The limits and perils of gentle communication against vaccine hesitancy: an informational trial
with Leonardo Boncinelli (PI), Ennio Bilancini and Folco Panizza [Working paper]
Winner of the PRIN 2022 grant from the Italian Ministry of Education and the NextEU Generation grant "Bando 30 mesi" at the University of Florence
Part of the EcoHETE project involving several departments at the University of Florence: Statistics (Department PI: Daniele Vignoli), Psychology (Department PI: Christian Tarchi), Political Sciences (Department PI: Laura Solito)
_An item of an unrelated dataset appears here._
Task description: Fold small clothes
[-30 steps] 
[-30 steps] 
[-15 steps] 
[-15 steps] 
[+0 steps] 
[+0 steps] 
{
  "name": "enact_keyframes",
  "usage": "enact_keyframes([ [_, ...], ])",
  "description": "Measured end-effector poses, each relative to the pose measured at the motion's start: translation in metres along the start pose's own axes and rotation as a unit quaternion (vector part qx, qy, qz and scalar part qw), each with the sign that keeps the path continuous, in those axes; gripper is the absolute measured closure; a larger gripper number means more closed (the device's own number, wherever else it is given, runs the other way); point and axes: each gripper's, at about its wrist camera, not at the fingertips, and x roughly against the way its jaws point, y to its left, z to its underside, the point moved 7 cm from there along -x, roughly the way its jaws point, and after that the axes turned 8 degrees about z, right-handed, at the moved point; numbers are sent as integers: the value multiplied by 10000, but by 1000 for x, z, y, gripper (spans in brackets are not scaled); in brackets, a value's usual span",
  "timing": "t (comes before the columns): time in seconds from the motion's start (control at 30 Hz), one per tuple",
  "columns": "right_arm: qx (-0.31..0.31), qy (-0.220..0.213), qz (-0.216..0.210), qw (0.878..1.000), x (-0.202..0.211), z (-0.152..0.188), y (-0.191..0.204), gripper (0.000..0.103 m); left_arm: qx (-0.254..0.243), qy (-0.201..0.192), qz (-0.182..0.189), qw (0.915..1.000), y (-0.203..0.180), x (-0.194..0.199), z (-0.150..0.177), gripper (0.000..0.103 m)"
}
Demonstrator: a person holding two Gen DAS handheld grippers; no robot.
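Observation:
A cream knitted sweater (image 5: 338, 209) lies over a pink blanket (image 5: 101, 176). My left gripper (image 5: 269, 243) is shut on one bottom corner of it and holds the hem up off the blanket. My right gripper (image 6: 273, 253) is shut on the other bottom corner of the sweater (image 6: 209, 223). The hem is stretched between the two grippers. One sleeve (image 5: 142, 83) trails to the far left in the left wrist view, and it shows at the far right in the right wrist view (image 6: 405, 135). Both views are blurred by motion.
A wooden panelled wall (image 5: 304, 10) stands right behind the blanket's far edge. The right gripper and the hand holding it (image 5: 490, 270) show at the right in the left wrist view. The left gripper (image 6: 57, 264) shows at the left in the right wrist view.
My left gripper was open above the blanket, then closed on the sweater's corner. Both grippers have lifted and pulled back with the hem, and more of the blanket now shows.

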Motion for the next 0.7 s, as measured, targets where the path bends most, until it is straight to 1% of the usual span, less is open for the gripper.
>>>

Abstract: As many countries face ageing populations, national healthcare systems are challenged by increasing economic pressures from vaccine-preventable diseases. To contrast vaccine hesitancy, health authorities recommend gentle communication techniques instead of paternalistic approaches in both in-person and less costly digital campaigns. We conduct a factorial survey experiment on a representative sample of 12000 Italians aged 40+ and test whether gentle communication outperforms traditional approaches and other behavioural nudges in a cost-effective video campaign for the flu vaccine. While the perception of informants improves, willingness to vaccinate decreases by 7.4% (3 percentage points), and actual uptake remains unchanged. Causal forests reveal that this inconsistency is not the result of cognitive resistance, but rather of different reactions in non-overlapping groups. The vast majority experiences null behavioral effects. However, while a negligible minority of older, chronically ill participants may react positively, gentle communication backfires by reducing uptake in a possibly larger group with initially lower skepticism.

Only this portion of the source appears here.